Thank you for expressing interest in taking this on! Let me give you a few pointers to start, and I'll be happy to help everywhere along the way.
Basically we want BigQueryIO.write() to return something (e.g. a PCollection) that can be used as input to Wait.on().
Currently it returns a WriteResult, which only contains a PCollection<TableRow> of failed inserts - that one can not be used directly, instead we should add another component to WriteResult that represents the result of successfully writing some data.
Given that BQIO supports dynamic destination writes, I think it makes sense for that to be a PCollection<KV<DestinationT, ???>> so that in theory we could sequence different destinations independently (currently Wait.on() does not provide such a feature, but it could); and it will require changing WriteResult to be WriteResult<DestinationT>. As for what the "???" might be - it is something that represents the result of successfully writing a window of data. I think it can even be Void, or "?" (wildcard type) for now, until we figure out something better.
Implementing this would require roughly the following work:
- Add this PCollection<KV<DestinationT, ?>> to WriteResult
- Modify the BatchLoads transform to provide it on both codepaths: expandTriggered() and expandUntriggered()

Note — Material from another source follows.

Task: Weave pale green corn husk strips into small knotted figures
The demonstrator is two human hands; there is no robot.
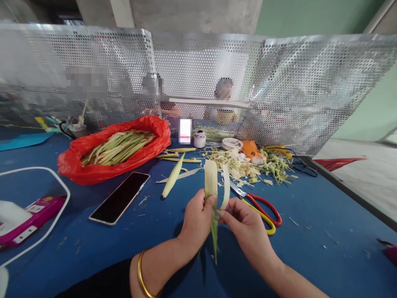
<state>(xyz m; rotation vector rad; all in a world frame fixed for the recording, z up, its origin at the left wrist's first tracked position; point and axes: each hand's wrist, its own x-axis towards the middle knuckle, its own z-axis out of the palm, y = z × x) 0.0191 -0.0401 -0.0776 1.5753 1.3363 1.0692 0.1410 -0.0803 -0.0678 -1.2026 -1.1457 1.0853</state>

...- expandTriggered() itself writes via 2 codepaths: single-partition and multi-partition. Both need to be handled - we need to get a PCollection<KV<DestinationT, ?>> from each of them, and Flatten these two PCollections together to get the final result. The single-partition codepath (writeSinglePartition) under the hood already uses WriteTables that returns a KV<DestinationT, ...> so it's directly usable. The multi-partition codepath ends in WriteRenameTriggered - unfortunately, this codepath drops DestinationT along the way and will need to be refactored a bit to keep it until the end.
...- expandUntriggered() should be treated the same way.
- Modify the StreamingWriteTables transform to provide it
...- Here also, the challenge is to propagate the DestinationT type all the way until the end of StreamingWriteTables - it will need to be refactored. After such a refactoring, returning a KV<DestinationT, ...> should be easy.
Another challenge with all of this is backwards compatibility in terms of API and pipeline update.
Pipeline update is much less of a concern for the BatchLoads codepath, because it's typically used in batch-mode pipelines that don't get updated. I would recommend to start with this, perhaps even with only the untriggered codepath (it is much more commonly used) - that will pave the way for future work.
Hope this helps, please ask more if something is unclear!